> **WHAT NEEDS TO BE DONE**:
The response must consist of the lines below from the one with "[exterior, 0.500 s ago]" through the one with "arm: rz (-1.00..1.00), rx", exactly as they appear and with both ends kept.
----- EXTRACTED DATA -----
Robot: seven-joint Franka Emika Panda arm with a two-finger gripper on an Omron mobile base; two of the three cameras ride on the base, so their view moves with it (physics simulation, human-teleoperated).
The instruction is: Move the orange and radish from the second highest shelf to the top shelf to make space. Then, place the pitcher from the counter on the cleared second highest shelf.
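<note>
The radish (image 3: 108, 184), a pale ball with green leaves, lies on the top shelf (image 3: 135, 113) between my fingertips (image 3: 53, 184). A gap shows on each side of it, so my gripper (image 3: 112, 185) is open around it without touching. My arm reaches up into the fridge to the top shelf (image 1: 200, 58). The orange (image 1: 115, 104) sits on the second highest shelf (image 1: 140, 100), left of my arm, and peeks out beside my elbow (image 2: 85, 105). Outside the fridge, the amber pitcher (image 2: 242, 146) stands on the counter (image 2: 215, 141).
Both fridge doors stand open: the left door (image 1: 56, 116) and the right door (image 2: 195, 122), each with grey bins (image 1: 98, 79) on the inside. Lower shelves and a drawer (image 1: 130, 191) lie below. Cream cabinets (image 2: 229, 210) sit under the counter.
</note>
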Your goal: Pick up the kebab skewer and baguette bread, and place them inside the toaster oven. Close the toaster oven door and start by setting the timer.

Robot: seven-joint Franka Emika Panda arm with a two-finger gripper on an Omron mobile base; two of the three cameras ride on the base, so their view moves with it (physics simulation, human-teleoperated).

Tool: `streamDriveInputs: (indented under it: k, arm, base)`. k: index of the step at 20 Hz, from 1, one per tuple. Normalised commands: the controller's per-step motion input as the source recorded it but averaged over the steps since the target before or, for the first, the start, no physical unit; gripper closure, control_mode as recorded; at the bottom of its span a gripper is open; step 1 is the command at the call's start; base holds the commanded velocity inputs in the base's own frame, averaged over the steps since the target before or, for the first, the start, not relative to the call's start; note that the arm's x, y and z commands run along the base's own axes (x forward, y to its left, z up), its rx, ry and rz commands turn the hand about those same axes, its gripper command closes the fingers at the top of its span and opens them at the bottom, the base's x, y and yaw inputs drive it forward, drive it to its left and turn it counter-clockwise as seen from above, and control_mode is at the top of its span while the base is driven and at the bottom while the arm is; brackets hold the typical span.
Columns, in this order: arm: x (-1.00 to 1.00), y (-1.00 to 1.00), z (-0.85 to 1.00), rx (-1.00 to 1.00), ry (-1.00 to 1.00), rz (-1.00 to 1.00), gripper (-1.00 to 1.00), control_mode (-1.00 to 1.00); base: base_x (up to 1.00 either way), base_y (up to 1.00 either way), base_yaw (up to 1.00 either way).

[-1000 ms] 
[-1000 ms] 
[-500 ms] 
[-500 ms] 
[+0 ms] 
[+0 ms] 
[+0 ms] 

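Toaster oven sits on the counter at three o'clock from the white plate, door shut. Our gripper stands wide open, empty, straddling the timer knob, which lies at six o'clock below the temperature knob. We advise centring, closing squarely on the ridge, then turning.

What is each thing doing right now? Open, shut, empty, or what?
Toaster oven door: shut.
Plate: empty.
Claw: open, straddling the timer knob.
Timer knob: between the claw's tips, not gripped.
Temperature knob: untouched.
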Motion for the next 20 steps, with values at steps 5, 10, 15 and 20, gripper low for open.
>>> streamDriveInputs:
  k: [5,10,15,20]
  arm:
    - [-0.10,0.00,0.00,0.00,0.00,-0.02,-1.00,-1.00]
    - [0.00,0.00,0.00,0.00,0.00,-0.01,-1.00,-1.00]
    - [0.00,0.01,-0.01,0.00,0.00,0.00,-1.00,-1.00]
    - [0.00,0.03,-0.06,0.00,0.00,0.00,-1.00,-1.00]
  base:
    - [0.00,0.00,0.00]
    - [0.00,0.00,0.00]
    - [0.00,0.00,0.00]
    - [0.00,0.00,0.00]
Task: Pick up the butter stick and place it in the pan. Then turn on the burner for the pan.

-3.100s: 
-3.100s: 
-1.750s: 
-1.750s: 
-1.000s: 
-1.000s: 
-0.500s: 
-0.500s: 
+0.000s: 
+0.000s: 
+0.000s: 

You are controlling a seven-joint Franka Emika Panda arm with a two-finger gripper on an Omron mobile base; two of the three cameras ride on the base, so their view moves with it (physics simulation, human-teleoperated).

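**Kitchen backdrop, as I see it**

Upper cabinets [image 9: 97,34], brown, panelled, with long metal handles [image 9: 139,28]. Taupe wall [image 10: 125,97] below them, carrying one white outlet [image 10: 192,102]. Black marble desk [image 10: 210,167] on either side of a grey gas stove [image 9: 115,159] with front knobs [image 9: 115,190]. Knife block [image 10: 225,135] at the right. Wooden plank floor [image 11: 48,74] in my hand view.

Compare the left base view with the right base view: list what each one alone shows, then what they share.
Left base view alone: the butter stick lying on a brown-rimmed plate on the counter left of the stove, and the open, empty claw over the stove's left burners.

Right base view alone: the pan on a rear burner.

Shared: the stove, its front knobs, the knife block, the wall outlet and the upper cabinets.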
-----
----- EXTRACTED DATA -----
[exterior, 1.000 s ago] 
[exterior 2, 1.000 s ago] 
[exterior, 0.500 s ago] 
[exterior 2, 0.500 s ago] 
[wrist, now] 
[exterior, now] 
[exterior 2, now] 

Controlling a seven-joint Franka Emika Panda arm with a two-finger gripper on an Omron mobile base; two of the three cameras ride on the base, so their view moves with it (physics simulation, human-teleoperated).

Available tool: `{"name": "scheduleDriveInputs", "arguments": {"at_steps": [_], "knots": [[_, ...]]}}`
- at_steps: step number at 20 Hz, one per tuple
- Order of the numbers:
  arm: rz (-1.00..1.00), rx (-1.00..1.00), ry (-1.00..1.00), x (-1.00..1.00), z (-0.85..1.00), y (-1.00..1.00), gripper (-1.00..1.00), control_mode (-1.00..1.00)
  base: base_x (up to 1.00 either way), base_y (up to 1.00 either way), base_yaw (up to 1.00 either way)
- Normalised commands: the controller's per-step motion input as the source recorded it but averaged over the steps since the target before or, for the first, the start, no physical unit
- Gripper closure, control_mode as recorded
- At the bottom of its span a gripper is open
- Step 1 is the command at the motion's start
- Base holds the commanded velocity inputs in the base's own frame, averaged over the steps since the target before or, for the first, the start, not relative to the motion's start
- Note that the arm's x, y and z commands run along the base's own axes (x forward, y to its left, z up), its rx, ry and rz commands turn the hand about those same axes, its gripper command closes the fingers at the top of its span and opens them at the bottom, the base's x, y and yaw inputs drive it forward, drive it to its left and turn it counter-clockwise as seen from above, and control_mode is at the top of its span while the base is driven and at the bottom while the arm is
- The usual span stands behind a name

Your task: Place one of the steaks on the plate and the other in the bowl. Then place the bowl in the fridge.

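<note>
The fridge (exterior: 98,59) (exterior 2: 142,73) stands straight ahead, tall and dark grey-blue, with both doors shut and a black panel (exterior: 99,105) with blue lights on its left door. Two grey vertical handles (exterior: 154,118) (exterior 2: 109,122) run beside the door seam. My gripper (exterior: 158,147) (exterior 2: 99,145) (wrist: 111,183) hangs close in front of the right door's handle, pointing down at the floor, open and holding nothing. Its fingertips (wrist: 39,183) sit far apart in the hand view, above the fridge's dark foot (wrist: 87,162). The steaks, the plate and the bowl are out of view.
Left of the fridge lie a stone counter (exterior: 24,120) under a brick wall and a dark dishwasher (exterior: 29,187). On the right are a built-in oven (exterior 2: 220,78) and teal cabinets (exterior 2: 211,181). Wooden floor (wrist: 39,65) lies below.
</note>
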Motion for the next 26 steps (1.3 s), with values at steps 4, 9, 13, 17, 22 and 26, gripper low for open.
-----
> **RESPONSE BOX**:
[exterior, 0.500 s ago] 
[exterior 2, 0.500 s ago] 
[wrist, now] 
[exterior, now] 
[exterior 2, now] 

Controlling a seven-joint Franka Emika Panda arm with a two-finger gripper on an Omron mobile base; two of the three cameras ride on the base, so their view moves with it (physics simulation, human-teleoperated).

Available tool: `{"name": "scheduleDriveInputs", "arguments": {"at_steps": [_], "knots": [[_, ...]]}}`
- at_steps: step number at 20 Hz, one per tuple
- Order of the numbers:
  arm: rz (-1.00..1.00), rx (-1.00..1.00), ry (-1.00..1.00), x (-1.00..1.00), z (-0.85..1.00), y (-1.00..1.00), gripper (-1.00..1.00), control_mode (-1.00..1.00)

This exercise is done.